**Assigned task**
Of the lines below, copy those that hold the word "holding".

**Material for the task**
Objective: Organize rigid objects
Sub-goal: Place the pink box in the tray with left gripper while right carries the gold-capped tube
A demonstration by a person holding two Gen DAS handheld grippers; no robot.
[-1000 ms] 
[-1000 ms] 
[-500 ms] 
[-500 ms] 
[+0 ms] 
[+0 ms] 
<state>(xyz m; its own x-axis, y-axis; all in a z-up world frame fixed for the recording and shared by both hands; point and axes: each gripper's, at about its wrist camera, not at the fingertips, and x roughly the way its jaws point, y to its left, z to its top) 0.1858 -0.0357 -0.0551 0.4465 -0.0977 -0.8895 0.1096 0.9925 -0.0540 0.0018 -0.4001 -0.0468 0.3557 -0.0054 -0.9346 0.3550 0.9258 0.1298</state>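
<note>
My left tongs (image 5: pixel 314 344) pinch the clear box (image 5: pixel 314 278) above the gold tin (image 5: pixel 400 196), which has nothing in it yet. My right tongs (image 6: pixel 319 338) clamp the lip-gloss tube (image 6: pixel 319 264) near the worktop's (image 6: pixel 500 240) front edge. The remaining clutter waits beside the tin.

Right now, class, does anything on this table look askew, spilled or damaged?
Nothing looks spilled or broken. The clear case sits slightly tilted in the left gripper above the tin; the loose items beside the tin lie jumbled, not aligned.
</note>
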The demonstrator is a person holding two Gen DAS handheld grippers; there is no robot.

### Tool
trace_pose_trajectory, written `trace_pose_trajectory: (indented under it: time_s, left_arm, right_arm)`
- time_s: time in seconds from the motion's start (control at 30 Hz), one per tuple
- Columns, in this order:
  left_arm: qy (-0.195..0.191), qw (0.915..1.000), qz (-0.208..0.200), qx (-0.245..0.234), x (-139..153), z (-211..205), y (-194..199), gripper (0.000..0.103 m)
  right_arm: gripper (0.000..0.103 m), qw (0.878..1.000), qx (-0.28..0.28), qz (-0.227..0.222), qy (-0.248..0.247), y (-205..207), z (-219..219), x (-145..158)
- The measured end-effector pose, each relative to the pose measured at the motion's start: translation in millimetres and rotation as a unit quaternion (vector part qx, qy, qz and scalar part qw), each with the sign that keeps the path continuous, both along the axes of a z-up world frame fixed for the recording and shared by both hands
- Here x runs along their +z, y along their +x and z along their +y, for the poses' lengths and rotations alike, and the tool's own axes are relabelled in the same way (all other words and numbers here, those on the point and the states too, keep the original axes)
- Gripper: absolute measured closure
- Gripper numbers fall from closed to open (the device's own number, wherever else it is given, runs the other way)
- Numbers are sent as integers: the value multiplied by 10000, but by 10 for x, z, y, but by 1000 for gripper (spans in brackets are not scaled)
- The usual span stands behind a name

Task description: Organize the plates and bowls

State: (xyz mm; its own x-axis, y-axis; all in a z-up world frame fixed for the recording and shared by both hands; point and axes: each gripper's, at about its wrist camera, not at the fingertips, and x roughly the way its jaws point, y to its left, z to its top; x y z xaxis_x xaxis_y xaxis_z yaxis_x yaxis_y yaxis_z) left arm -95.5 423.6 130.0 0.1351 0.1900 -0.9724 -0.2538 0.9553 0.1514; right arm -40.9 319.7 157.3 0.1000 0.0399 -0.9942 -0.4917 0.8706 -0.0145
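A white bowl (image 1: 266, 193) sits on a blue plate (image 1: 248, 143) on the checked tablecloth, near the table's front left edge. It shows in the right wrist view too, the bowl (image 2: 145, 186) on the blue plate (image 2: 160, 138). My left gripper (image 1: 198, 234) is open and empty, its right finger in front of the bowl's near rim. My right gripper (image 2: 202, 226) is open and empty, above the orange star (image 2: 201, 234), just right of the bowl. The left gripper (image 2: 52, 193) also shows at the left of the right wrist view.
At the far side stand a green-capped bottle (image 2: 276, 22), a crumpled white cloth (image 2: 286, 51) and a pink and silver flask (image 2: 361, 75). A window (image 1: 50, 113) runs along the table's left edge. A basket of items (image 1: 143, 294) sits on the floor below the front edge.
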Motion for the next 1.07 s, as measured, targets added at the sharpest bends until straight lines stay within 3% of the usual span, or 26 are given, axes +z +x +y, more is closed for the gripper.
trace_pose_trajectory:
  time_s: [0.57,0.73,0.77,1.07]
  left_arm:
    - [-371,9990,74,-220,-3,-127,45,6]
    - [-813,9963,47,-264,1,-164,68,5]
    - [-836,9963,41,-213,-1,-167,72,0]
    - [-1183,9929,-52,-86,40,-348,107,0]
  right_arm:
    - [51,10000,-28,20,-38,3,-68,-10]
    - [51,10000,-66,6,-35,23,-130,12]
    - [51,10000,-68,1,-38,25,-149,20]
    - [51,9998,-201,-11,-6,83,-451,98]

**Output below**
A demonstration by a person holding two Gen DAS handheld grippers; no robot.
The demonstrator is a person holding two Gen DAS handheld grippers; there is no robot.

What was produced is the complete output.